▶ Exercise requirements
Would you return the entries exactly, with every line intact?

(Given data begins)

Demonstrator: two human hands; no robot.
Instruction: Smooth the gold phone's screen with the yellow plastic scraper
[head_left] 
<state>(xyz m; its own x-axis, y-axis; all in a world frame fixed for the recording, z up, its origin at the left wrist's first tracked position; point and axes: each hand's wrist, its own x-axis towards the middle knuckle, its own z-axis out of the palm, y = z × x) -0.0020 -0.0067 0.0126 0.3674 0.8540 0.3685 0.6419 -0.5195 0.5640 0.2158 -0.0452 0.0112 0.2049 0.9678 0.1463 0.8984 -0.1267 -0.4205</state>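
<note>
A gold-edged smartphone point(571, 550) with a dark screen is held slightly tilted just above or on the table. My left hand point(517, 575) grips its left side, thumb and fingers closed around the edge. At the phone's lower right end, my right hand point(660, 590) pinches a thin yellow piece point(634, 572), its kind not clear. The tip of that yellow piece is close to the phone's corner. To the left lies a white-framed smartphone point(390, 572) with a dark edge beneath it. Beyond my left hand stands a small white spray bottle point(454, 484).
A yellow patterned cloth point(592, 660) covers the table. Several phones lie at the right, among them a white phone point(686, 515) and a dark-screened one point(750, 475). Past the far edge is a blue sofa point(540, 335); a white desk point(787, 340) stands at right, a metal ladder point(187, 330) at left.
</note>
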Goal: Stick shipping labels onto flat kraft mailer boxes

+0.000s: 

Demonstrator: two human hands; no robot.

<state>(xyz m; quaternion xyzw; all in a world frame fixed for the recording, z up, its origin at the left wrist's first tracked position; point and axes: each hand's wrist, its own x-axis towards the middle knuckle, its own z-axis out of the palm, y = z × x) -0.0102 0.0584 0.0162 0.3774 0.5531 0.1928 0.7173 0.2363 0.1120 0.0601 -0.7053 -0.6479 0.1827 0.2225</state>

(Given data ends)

▶ Output of the exercise
Demonstrator: two human hands; no robot.
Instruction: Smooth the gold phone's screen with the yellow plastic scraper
[head_left] 
<state>(xyz m; its own x-axis, y-axis; all in a world frame fixed for the recording, z up, its origin at the left wrist's first tracked position; point and axes: each hand's wrist, its own x-axis towards the middle knuckle, its own z-axis out of the palm, y = z × x) -0.0020 -0.0067 0.0126 0.3674 0.8540 0.3685 0.6419 -0.5195 0.5640 0.2158 -0.0452 0.0112 0.2049 0.9678 0.1463 0.8984 -0.1267 -0.4205</state>
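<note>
A gold-edged smartphone point(571, 550) with a dark screen is held slightly tilted just above or on the table. My left hand point(517, 575) grips its left side, thumb and fingers closed around the edge. At the phone's lower right end, my right hand point(660, 590) pinches a thin yellow piece point(634, 572), its kind not clear. The tip of that yellow piece is close to the phone's corner. To the left lies a white-framed smartphone point(390, 572) with a dark edge beneath it. Beyond my left hand stands a small white spray bottle point(454, 484).
A yellow patterned cloth point(592, 660) covers the table. Several phones lie at the right, among them a white phone point(686, 515) and a dark-screened one point(750, 475). Past the far edge is a blue sofa point(540, 335); a white desk point(787, 340) stands at right, a metal ladder point(187, 330) at left.
</note>
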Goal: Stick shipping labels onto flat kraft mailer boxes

+0.000s: 

Demonstrator: two human hands; no robot.

<state>(xyz m; quaternion xyzw; all in a world frame fixed for the recording, z up, its origin at the left wrist's first tracked position; point and axes: each hand's wrist, its own x-axis towards the middle knuckle, its own z-axis out of the palm, y = z × x) -0.0102 0.0584 0.0162 0.3774 0.5531 0.1928 0.7173 0.2363 0.1120 0.0601 -0.7053 -0.6479 0.1827 0.2225</state>

No more output is required.